Les présidents gabonais et sénégalais rivalisent de susceptibilité. Et Wade d’accuser Bongo de financer son ancien premier ministre, Macky Sall.
Entre Petit Papa Bongo, le président gabonais, et « Pa » Wade, le chef de l’Etat sénégalais, l’ambiance n’a jamais été au beau fixe. Question de susceptibilité entre deux présidents qui tiennent autant à leur image de sage du continent, qu’à leurs dimensions internationales. Sujet habituel de bisbille : le titre de doyen des chefs d’Etat africains.
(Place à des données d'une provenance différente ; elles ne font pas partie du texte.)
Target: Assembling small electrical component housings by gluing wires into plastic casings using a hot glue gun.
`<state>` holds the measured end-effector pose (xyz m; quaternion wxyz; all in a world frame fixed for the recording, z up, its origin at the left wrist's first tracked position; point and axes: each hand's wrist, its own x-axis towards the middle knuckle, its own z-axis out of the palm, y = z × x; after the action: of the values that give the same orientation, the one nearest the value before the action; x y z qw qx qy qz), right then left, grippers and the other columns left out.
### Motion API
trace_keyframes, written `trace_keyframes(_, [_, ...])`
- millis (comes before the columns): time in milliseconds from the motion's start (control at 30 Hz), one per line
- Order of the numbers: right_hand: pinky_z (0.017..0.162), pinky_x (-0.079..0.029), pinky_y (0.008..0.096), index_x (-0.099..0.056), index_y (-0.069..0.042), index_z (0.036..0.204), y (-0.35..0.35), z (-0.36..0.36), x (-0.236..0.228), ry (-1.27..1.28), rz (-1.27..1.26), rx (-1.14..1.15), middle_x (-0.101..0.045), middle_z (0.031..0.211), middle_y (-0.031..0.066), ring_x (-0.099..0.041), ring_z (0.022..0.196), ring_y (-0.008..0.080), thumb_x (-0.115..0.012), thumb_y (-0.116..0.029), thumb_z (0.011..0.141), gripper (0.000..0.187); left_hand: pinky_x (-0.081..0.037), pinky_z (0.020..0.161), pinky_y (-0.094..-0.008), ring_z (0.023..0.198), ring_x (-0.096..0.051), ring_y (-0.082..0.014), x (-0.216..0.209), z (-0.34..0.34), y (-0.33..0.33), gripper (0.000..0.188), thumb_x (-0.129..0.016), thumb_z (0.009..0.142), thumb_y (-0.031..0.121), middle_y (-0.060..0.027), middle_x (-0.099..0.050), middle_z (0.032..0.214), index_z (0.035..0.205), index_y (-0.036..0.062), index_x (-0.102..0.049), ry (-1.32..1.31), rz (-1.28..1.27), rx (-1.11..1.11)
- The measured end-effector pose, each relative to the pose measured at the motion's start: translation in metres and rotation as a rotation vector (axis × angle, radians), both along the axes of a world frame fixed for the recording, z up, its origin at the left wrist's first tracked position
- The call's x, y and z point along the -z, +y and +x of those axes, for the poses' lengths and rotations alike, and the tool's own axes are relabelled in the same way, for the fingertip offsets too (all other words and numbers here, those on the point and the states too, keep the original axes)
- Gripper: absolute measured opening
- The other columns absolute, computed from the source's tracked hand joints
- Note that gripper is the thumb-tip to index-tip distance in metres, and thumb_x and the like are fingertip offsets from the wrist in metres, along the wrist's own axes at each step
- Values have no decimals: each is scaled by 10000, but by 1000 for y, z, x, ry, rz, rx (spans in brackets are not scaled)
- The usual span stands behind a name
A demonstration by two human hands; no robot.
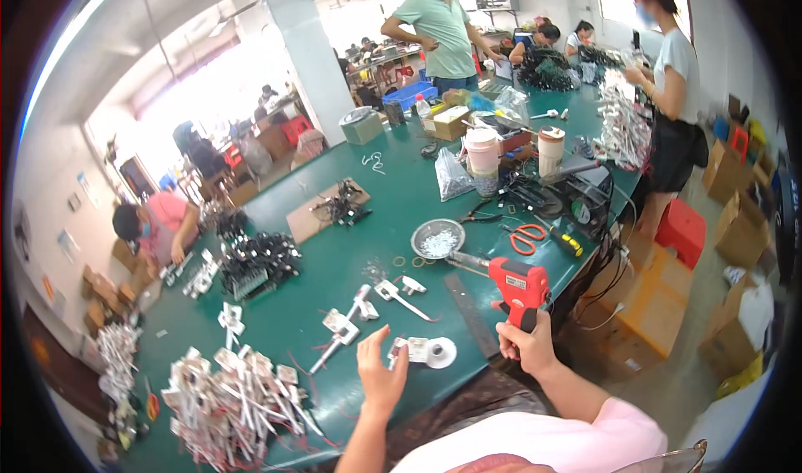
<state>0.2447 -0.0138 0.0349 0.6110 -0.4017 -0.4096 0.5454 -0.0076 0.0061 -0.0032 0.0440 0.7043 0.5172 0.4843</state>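
Right hand [531,344]: gripping red-black pistol-shaped tool [516,281] | left hand [381,379]: spread, near white disc-ended part [439,353]

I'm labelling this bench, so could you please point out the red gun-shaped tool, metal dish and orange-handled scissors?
Red gun-shaped tool [525,289], head view: its body.
Metal dish [421,235], head view: its inner wall.
Orange-handled scissors [529,237], head view: the handles.

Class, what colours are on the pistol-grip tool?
The pistol-grip tool: red and black, head view.
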Motion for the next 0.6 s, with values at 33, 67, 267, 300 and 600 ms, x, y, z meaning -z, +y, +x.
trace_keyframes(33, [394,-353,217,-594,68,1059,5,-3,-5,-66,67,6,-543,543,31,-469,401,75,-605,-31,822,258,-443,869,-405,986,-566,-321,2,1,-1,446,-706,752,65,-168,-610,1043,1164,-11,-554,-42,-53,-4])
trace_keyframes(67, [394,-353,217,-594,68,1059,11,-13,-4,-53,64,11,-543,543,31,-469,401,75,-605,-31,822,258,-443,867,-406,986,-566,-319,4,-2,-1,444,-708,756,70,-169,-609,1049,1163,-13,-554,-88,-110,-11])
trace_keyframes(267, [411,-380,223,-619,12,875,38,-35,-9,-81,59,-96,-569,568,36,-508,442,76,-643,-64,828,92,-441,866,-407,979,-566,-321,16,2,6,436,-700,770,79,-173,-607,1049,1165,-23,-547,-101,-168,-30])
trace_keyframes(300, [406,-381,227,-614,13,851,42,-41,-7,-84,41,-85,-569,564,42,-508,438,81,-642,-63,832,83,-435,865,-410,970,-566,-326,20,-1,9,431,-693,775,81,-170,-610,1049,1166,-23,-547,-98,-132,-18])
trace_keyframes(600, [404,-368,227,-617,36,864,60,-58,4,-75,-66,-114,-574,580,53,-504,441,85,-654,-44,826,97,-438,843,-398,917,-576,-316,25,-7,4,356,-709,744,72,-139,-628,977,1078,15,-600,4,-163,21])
Pour le nombre d’années au pouvoir, le vieil Omar gabonais l’emporte largement, plus de quarante quand il s’incruste au Palais du Bord de mer, contre seulement 9 pour « Gorgui »(le vieux en wolof) Wade. Pour le nombre d’années tout court, le match est plus rude entre les artères des deux. Au moins officiellement, le Sénégalais l’emporte avec 82 ans, conte 73 à son challenger gabonais…
Sauf qu’en janvier 2009, un fâcheux est venu plomber un peu ce match nul, et jeter un voile sur le comptage. Rien de moins que Macky Sall, ancien Premier ministre de Wade et ex-n°2 du parti présidentiel, le PDS (parti démocratique sénégalais).
Depuis sa disgrâce fin 2008, Macky, éjecté de la présidence de l’Assemblée nationale sénégalaise après avoir été dégagé de la Primature, se trouvait légèrement orphelin. Dur pour l’homme qui avait été présenté comme l’un des « fils » politiques d’Abdoulaye Wade et monter comme un rival, pour la succession du Président, à Monsieur Fils, Karim Wade.
Aussi Sall s’est-il enquis de trouver un nouveau Papa. Au hasard, le bon père Bongo, toujours prodigue avec ses enfants et à la « lumineuse » clairvoyance.
D’autant que le président gabonais avait déjà eu la joie de croiser Macky Sall. En 2007, du temps où Macky était directeur de campagne du président-candidat Abdoulaye Wade, en route vers un deuxième mandat à la magistrature suprême.
Ni une, ni deux, l’ancien Premier ministre écrit une lettre de vœu à Petit Papa Bongo, que nous reproduisons ci-contre. L’en-tête seul ne pouvait qu’agacer le président sénégalais. « A son excellence Monsieur El Hadj Omar Bongo Ondimba, président de la République Gabonaise, doyen des chefs d’Etat africains ».
Une missive emplie de grâce et datée du 3 janvier. « C’est avec un immense plaisir que je m’adresse à vous pour vous témoigner toute ma reconnaissance, mon affection et ma gratitude pour l’attention que vous portez sur la situation politique au Sénégal ». Déjà de quoi attendrir Bongo, et fâcher tout rouge Wade. « Votre sagesse et votre leadership (…) témoigne de vos hautes qualités de dirigeant reconnu et respecté ». Voilà pour la pommade. Vient ensuite la requête. « Je sollicite vos conseils éclairés, vos orientations et votre appui à tout point de vue », notamment pour aider son tout jeune parti, l’Alliance pour la République.
Un « tout point de vue » qui intrigue, le bon Omar Bongo n’ayant pas usurpé sa réputation de prodigalité avec les flatteurs. D’autant que dans une deuxième lettre, en date du 9 janvier, Macky Sall, ravi « du message retour qui m’a été transmis par Monsieur l’ambassadeur du Gabon à Dakar », précise un peu sa pensée. « Je souhaite, pour plus d’efficacité et de discrétion, attendre l’audience que vous voudrez bien accorder pour aborder certaines questions me concernant ».
Bien des mystères, qui ont valu à Sall un petit moment, dans les locaux de la sécurité urbaine, le 27 janvier dernier. Pour s’expliquer dans une affaire de blanchiment d’argent entre le Gabon et le Sénégal… Les deux lettres, versées au dossier, lui ont alors été présentées. Avec cet argumentaire du ministère de l’Intérieur. « Dans le cadre de l’enquête ouverte, les services compétents ont alors intercepté des correspondances avec un chef d’Etat africain tendant à avaliser l’idée que les fonds incriminés proviendraient de ce dernier ».